Carcinogenesis, Vol. 20, No. 10, 2017-2023,
October 1999
© 1999 Oxford University Press
Carcinogenesis |
Potent carcinogenicity of 2,7-dinitrofluorene, an environmental pollutant, for the mammary gland of female Sprague–Dawley rats
1 Veterans Affairs Medical Center, Minneapolis, MN 55417 and
2 Department of Laboratory Medicine and Pathology, University of Minnesota Medical School and
3 University of Minnesota Comprehensive Cancer Center, Minneapolis, MN 55455, USA
Nitrofluorene compounds are environmental pollutants chiefly from incomplete combustion. This study examined carcinogenicities after one intramammary injection of 2-nitrofluorene (2-NF), 2,7-dinitrofluorene (2,7-diNF) or dimethyl sulfoxide (DMSO) (solvent control) to 30-day-old and of 2-NF, 9-OH-2-NF, 9-oxo-2-NF, 2,7-diNF, 9-oxo-2,7-diNF, 2,5-dinitrofluorene, 9-oxo-2,4,7-trinitrofluorene, N-OH-2-acetylaminofluorene (N-OH-2-AAF) (carcinogen control) or DMSO to 50-day-old female Sprague–Dawley rats. In 30- and 50-day-old rats 6 and 8 glands/rat, respectively, were injected with 2.04 µmol of compound in 50 µl/gland of DMSO. Whereas all compounds including DMSO yielded combined malignant and benign mammary tumor incidences of 33–87% by week 82 after injection, 2,7-diNF produced 100 and 93% incidences significantly (P < 0.001) sooner than did DMSO, i.e. by weeks 23–49 and 18–48 after treatment of 30- and 50-day-old rats, respectively. Rats treated with 2,7-diNF and 9-oxo-2,7-diNF had significantly (P < 0.0001) and marginally (P = 0.0536) more mammary tumors, respectively, than DMSO-treated rats. In 2,7-diNF-treated rats, the ratio of malignant to benign mammary tumors was 5.4, whereas in all other groups it was <0.5. N-OH-2-AAF, a potent tumorigen when applied to the mammary gland as a solid or in suspension, did not yield the expected tumorigenicity here. The contrasting tumorigenic potencies of 2,7-diNF and N-OH-2-AAF may have been prompted by differences in their solubilities in DMSO. Thus, the poorly soluble 2,7-diNF was slowly absorbed from the injection sites since residues (up to 0.9% of the dose injected) were recovered even after 45 weeks. The data indicate prolonged exposure of the mammary gland to 2,7-diNF and suggest that contamination of the environment with 2,7-diNF, even at low levels, poses substantial carcinogenic risk.

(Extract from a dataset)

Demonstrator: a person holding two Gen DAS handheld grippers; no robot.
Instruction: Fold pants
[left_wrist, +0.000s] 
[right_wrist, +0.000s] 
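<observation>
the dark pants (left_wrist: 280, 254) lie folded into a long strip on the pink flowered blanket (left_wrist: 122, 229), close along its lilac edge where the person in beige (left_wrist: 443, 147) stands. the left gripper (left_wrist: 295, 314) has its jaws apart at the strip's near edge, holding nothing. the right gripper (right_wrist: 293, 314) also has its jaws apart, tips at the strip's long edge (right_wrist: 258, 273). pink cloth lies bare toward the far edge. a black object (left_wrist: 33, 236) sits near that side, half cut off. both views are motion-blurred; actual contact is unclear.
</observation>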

Abbreviations: 2-AAF, 2-acetylaminofluorene; 2-AF, 2-aminofluorene; CIS, carcinomain situ; DMSO, dimethyl sulfoxide; 2,5-diNF, 2,5-dinitrofluorene; 2,7-diNF, 2,7-dinitrofluorene; 2-NF, 2-nitrofluorene; nitro-PAHs, nitrated polycyclic aromatic hydrocarbons; PAHs, polycyclic aromatic hydrocarbons; SD, Sprague–Dawley; 2,4,7-triNF, 2,4,7-trinitrofluorene.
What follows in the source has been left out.